Turquoise Hill was created in 2009, five years after Mongolia and the Netherlands signed a tax treaty to avoid double taxation and boost investment in Mongolia. But in 2011, Mongolia decided to cancel the pact, arguing that it would cost the country income from one of the most lucrative gold and copper mines in the world.

The move was rare – tax experts say only a handful of such deals between countries have ever been cancelled – and it highlights a big contradiction.

The Netherlands, which has more than 90 such treaties globally, spent roughly 13 million euros ($17 million) on three aid programs to Mongolia in 2009 and 2010. Globally its aid budget is about $5.5 billion – the fifth most-generous rate among rich nations at 0.71 percent of Gross National Income, according to the OECD. At the same time, Europe’s fifth largest economy hosts some 12,000 companies like Turquoise Hill through which multinationals channel about $10 trillion both in and out of the country largely to avoid taxes, according to a June report by Amsterdam University.

The Netherlands may help countries like Mongolia with aid, but it also undermines development in poor countries by making it easier for companies to cut taxes.

In the Mongolia case, a big beneficiary was Anglo-Australian mining giant Rio Tinto. Toronto-listed Turquoise Hill Resources, named after the giant Oyu Tolgoi open pit mine in the Gobi Desert, is 51 percent owned by Rio Tinto. Oyu Tolgoi means turquoise hill, and the Toronto company in turn owns 66 percent of the project, with the government holding the rest.

The mining unit has so far spent $6.49 billion on the mine, which Rio Tinto believes will become the third largest for copper in the world. That investment amounts to more than half the size of Mongolia’s $10 billion a year economy.

Mongolia’s decision to unilaterally end its tax deal with the Netherlands – it also broke off similar deals with Luxembourg, Kuwait and the United Arab Emirates at the same time – was based on a reassessment of the fairness of the agreements. “We started to question why these countries would have greater advantages in Mongolia than us,” said Vice Finance Minister Surenjav Purev.

Under normal circumstances, Mongolia would levy a 20 percent withholding tax on dividends paid by mine companies. But the dual taxation agreement allowed Dutch-registered firms to channel income from dividends, royalties and interest earned in Mongolia through their Dutch company, so pay no withholding tax. Other Dutch treaties with states that charge little or no tax, such as Bermuda, let companies move that money on from the Netherlands to tax havens.

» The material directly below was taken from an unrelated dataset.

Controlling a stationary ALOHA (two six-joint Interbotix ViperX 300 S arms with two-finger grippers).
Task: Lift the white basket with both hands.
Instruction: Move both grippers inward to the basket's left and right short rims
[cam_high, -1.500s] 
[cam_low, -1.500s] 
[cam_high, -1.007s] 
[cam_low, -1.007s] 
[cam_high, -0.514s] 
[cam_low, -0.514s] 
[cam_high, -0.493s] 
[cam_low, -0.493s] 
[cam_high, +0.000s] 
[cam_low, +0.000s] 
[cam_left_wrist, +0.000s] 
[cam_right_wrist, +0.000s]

Terminating the treaty means firms that use countries like the Netherlands to channel tax-free earnings from Mongolia could lose the tax benefits, or be forced to seek a different low-tax route.

However, a Rio Tinto spokesman told Reuters in an email that the cancellation of the Dutch treaty will not affect Oyu Tolgoi’s use of its Dutch holding company, because the firm has a separate investment agreement with Mongolia which “stabilizes” treaties that were in force in 2009. Rio Tinto said it has and will continue to pay all taxes due under Mongolian law.

Mongolia’s termination was noticed in tax circles at the time but not more widely, and comes as developing nations are increasingly concerned about the help that rich countries give big firms to avoid taxes. Last year, Argentina terminated treaties with Switzerland, Spain and Chile. Zambia’s new government is also reviewing bilateral treaties.